O motorista consegue frear a tempo, desviar da mulher e para no “acostamento”. O acidente é evitado. O homem, ainda atordoado pelo susto, vê a mulher correndo em sua direção pedindo ajuda. Ele não se nega. Ao primeiro silêncio, ouvimos a voz suave da locutora da rádio sintonizada no carro dizer: “e agora, amigos, a nova de Nat King Cole, ‘I’d Rather Have The Blues'”.

A voz impressionante de Cole começa a soar no silêncio: “The night is mighty chilly / And conversation seems pretty silly / I feel so mean and rot / I’d rather have the blues than what I’ve got” (ou, numa tradução capenga: A noite está bem fria / E a conversa parece bem boba / Eu me sinto tão malvado e podre / Eu prefiro o blues (a tristeza) ao que o que eu tenho”).

O carro arranca na noite e o motorista tenta entender a situação.
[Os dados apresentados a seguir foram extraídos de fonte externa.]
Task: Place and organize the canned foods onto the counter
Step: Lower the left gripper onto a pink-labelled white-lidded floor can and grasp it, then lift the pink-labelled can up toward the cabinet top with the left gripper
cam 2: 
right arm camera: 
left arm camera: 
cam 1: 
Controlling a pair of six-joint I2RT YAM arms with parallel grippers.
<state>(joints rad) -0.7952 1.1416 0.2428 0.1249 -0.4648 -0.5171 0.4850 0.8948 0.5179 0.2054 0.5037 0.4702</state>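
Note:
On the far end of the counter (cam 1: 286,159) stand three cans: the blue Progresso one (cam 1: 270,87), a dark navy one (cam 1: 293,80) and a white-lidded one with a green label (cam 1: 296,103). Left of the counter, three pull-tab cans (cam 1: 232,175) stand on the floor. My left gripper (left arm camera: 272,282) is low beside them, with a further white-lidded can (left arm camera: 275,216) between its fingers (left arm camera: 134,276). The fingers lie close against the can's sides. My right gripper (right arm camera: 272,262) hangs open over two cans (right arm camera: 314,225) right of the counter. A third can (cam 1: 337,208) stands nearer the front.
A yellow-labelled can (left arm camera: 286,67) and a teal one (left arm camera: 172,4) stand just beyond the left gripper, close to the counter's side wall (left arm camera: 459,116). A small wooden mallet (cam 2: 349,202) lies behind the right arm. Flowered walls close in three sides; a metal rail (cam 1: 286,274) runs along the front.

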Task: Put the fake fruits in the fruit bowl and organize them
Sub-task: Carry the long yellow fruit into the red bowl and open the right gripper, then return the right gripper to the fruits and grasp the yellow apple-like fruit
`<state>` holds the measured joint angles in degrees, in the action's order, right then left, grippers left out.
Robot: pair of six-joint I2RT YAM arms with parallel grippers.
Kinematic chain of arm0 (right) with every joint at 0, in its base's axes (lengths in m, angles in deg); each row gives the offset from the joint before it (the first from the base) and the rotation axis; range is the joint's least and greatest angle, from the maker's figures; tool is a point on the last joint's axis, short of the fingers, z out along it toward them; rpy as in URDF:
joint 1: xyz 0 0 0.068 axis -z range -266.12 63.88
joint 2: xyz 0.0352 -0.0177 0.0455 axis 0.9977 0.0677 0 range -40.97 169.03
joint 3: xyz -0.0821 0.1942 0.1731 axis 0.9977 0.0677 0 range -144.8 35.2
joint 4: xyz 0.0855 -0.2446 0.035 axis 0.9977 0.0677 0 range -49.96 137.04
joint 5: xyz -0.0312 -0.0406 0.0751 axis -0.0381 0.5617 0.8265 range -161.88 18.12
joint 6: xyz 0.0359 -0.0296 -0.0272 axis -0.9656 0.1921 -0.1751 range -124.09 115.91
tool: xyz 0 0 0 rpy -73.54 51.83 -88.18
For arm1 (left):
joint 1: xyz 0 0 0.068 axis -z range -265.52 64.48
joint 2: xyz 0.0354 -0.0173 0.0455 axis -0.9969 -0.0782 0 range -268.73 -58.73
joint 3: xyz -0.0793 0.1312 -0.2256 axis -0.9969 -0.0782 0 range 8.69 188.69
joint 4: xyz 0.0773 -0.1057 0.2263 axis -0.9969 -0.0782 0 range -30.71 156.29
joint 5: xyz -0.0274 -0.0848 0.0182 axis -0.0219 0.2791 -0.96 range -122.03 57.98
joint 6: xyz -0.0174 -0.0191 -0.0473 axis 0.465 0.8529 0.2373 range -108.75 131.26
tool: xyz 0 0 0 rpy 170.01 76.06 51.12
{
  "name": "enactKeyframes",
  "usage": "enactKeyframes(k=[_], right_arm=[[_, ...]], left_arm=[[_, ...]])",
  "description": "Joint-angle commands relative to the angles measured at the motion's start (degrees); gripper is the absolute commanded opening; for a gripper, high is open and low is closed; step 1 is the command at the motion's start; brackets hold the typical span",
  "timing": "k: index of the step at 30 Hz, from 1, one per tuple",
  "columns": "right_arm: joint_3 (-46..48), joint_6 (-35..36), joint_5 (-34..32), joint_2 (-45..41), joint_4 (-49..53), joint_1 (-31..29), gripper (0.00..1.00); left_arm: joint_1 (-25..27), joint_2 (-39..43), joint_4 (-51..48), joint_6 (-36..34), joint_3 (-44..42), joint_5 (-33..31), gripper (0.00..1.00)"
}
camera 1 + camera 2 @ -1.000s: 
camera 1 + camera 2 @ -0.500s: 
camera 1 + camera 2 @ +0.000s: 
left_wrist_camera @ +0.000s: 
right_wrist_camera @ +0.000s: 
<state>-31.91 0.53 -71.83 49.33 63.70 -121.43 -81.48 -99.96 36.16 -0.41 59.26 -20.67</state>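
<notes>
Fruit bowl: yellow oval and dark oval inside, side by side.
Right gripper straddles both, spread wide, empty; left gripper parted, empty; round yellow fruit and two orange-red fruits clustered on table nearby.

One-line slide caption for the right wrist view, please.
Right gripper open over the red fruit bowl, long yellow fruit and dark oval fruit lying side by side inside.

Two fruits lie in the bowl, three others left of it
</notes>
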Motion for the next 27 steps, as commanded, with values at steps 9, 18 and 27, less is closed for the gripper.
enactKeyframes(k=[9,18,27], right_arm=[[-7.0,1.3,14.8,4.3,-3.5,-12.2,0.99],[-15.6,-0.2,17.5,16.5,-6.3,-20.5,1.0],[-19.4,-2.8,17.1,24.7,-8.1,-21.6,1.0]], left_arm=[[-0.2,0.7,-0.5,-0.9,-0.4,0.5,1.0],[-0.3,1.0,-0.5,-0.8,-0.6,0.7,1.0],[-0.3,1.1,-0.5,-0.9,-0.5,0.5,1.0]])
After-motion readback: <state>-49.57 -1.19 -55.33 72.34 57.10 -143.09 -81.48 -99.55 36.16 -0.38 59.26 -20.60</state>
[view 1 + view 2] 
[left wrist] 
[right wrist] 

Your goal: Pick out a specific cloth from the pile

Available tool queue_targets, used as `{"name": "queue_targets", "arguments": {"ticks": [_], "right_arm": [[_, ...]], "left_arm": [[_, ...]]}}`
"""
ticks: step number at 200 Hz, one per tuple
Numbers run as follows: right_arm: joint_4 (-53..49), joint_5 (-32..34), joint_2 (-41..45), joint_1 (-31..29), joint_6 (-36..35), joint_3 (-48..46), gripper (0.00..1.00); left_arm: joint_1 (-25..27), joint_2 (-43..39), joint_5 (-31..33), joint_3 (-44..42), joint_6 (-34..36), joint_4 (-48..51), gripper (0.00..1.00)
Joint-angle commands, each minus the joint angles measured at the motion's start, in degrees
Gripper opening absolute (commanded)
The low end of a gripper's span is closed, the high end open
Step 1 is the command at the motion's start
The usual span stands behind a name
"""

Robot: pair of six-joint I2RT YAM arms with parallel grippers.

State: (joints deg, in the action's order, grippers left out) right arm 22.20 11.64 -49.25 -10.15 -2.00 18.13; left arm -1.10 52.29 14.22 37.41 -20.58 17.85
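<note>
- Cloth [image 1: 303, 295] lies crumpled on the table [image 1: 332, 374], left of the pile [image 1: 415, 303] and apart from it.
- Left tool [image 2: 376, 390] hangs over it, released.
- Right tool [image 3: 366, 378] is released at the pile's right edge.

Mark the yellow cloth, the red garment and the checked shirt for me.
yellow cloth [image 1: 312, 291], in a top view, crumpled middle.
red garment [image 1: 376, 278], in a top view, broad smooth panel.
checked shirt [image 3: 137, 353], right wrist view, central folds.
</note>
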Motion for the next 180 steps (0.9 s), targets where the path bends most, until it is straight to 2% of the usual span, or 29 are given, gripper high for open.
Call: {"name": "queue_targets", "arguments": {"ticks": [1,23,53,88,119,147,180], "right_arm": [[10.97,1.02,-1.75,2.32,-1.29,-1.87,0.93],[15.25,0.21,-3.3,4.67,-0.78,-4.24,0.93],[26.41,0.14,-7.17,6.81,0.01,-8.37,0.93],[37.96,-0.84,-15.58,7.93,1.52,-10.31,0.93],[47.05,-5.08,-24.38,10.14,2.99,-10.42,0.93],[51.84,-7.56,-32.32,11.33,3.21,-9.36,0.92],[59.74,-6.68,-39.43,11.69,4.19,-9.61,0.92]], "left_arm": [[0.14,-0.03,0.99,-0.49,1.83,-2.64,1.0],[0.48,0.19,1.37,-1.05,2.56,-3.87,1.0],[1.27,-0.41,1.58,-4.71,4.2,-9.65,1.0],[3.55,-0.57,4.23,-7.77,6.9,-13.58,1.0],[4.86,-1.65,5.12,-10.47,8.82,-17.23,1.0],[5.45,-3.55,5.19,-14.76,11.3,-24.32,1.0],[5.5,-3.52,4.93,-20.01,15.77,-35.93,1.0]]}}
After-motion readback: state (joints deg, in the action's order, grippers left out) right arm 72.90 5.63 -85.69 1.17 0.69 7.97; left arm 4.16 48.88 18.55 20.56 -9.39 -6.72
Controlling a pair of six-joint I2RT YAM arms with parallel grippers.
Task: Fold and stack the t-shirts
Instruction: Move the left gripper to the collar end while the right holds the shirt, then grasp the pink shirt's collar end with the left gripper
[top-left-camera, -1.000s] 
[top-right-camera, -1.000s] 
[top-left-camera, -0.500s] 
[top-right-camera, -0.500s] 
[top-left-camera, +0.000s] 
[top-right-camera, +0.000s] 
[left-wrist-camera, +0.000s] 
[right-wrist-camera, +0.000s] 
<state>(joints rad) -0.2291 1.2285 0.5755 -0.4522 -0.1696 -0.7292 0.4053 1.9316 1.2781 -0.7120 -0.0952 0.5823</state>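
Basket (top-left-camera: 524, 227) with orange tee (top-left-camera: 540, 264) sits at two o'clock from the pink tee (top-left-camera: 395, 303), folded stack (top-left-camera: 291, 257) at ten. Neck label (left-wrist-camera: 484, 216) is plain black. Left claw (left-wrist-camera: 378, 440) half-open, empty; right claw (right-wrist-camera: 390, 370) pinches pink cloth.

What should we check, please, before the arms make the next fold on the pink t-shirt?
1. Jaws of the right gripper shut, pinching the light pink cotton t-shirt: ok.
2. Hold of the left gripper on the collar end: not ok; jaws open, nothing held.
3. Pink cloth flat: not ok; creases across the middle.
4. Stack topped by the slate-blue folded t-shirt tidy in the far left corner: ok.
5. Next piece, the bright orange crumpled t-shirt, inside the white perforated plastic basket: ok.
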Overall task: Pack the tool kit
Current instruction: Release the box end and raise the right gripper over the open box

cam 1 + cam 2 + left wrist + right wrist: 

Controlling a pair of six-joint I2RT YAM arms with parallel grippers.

A trama de “A Morte Num Beijo” (“Kiss Me Deadly”), filme de 1955, começa, com o preto e branco e a câmera investigativa e instigante de Robert Aldrich levando o espectador, a cada cena, à pergunta que um contador de histórias mais deseja: “o que diabos vai acontecer?”. E a gente fica grudado na tela esperando a resposta. Em uma hora e quarenta e seis minutos o que se consegue é um desfile de conspirações, personagens que nunca são o que parecem e mocinhos derrotados e de caráter duvidoso, sempre prestes a se dar mal e sofrer, enquanto lutam por uma espécie de redenção e honradez que não lhes garante conforto financeiro, nem profissional, apenas mais uns dias naquela vida em que se dar bem só garante o presente, nunca o futuro.

“Kiss Me Deadly” é um típico filme noir: temas sombrios, suspenses, elementos psicológicos, personagens de caráter dúbio (não há mais só o certo e o errado do “mocinho” e do “bandido” – o “mocinho” pode ser alguém que vive dando golpes, mas tem, lá no fundo, certo caráter; e o “bandido” é “gente de bem”, com grana, boas roupas e mansões e, sim, parece algo que vemos hoje por aí). Acima de tudo, está a fotografia em preto e branco (e seus ângulos diagonais, invertidos, de baixo pra cima, de cima pra baixo), chupinhando o expressionismo alemão da década de 1920 (o fotógrafo aqui é o húngaro Ernest Laszlo).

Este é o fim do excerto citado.